District of Saanich: “I have determined that while the records concerning the Procurement Law Office may be of interest to you, there is not evidence to indicate this matter has an impact on the wider community.” – The Procurement Law Office’s advice was cited at a council meeting as justification to award senior district staff the ability to award millions in contracts without the approval of elected officials.



By Sasha Izard
Nov 7, 2025


At the Oct 20, 2025 Saanich Committee of the Whole was the following item:

Item D1: PROCUREMENT POLICY AND SIGNING AUTHORITY BYLAW

The staff report attached to the item recommended:

“Specifically, the District Council should delegate to staff the authority to award contracts of any value provided the contract is awarded to the top ranked bidder or proponent through a competitive process that has been conducted in accordance with the procurement policy and applicable procedures and the contract amount is within the approved budget.”

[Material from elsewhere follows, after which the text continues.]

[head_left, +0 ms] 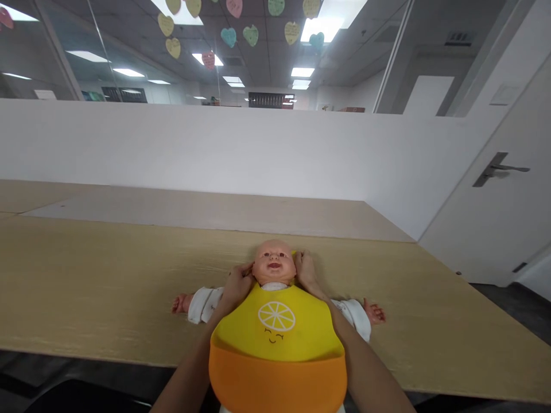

The bolding and italics above were added by myself to provide emphasis on those essential points.

Saanich Council unanimously passed a motion to give senior staff those powers within the schedule allotted that was attached to the agenda item. The schedule (See Appendix 5 at the end of this article), provided powers to various levels of senior staff to award contracts with major amounts of value. The Chief Administrative Officer (CAO) could do so with unlimited value, provided the amount was within Saanich’s budget.

This was covered 2 days later in the Times Colonist: Saanich staff to sign off on procurements without council – Victoria Times Colonist

I wrote a letter in response to the Times Colonist which was published on Oct 28, 2025 (see Appendix 1 at the end of this article).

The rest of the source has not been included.